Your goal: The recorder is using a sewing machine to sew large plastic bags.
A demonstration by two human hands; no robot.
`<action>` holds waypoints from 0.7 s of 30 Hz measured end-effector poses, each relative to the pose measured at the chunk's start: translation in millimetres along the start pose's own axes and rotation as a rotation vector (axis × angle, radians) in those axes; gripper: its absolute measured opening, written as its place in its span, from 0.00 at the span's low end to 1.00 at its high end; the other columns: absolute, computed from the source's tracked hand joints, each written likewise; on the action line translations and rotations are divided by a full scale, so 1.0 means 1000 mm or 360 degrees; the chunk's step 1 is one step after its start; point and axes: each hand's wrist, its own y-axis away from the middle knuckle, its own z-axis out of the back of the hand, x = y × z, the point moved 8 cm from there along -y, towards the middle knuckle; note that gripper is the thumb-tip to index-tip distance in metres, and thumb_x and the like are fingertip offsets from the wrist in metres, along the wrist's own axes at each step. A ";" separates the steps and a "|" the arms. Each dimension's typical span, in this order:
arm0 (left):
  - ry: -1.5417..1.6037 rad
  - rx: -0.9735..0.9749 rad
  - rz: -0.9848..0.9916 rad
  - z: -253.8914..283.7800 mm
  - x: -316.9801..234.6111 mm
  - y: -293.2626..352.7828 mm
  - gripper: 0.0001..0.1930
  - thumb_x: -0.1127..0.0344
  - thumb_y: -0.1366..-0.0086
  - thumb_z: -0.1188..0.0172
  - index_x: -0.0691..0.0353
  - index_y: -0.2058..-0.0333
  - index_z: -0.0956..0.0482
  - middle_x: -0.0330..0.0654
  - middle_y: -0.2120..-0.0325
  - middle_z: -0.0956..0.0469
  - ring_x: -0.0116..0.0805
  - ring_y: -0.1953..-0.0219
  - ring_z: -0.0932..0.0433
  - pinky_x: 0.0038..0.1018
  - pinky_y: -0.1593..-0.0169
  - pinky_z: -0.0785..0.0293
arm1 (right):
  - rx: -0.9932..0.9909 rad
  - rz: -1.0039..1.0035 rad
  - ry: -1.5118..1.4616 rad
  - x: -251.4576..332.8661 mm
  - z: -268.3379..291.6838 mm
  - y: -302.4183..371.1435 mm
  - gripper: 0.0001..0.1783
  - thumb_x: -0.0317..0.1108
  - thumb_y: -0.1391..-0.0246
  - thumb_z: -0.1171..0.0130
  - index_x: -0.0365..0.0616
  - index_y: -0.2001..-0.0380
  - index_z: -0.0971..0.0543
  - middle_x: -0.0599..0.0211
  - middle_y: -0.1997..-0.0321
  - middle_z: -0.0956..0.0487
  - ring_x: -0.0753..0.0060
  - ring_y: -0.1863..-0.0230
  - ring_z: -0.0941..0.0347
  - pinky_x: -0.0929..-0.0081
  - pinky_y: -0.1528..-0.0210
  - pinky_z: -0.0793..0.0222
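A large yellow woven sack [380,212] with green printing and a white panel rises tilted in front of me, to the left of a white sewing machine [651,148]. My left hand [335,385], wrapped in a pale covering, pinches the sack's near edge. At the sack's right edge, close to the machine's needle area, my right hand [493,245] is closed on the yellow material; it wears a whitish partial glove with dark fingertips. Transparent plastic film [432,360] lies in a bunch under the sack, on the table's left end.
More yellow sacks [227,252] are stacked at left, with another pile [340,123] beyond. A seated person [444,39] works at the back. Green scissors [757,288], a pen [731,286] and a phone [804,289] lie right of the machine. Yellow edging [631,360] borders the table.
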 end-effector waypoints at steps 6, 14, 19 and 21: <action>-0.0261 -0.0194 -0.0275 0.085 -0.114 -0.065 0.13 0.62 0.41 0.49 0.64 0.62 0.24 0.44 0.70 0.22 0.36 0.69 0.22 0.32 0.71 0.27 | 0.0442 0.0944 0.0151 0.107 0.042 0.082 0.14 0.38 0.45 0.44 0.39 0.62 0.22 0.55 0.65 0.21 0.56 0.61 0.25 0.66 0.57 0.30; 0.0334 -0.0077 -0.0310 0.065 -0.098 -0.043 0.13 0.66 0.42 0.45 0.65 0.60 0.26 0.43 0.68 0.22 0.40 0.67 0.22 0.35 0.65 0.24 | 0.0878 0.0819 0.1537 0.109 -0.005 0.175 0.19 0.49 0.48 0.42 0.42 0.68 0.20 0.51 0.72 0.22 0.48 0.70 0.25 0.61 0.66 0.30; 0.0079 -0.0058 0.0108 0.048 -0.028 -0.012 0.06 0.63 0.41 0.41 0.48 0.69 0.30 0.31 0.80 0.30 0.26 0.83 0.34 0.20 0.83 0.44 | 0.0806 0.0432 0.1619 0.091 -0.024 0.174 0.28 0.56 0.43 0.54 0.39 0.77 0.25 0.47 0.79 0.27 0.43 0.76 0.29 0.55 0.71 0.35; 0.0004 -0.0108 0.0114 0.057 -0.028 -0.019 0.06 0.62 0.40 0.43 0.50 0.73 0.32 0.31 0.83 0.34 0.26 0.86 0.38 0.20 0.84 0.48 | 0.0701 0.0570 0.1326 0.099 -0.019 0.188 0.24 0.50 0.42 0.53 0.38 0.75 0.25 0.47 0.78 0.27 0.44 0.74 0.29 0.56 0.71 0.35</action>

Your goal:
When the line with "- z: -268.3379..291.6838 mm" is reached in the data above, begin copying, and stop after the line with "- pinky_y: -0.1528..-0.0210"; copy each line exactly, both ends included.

Reply:
  - z: -268.3379..291.6838 mm
  - y: -302.4183..371.1435 mm
  - gripper: 0.0001..0.1783
  - thumb_x: -0.0317..0.1108
  - thumb_y: -0.1391..-0.0246
  - thumb_z: -0.1171..0.0130
  - index_x: -0.0365..0.0616
  - index_y: -0.2001..-0.0380
  - index_z: -0.0971..0.0543
  - middle_x: -0.0599..0.0211
  - middle_y: -0.1997..-0.0321
  - middle_z: -0.0956..0.0487
  - ring_x: -0.0753..0.0060
  - ring_y: -0.1863..-0.0230
  - ring_z: -0.0941..0.0347
  - pinky_x: -0.0929..-0.0081
  - pinky_y: -0.1528..-0.0210

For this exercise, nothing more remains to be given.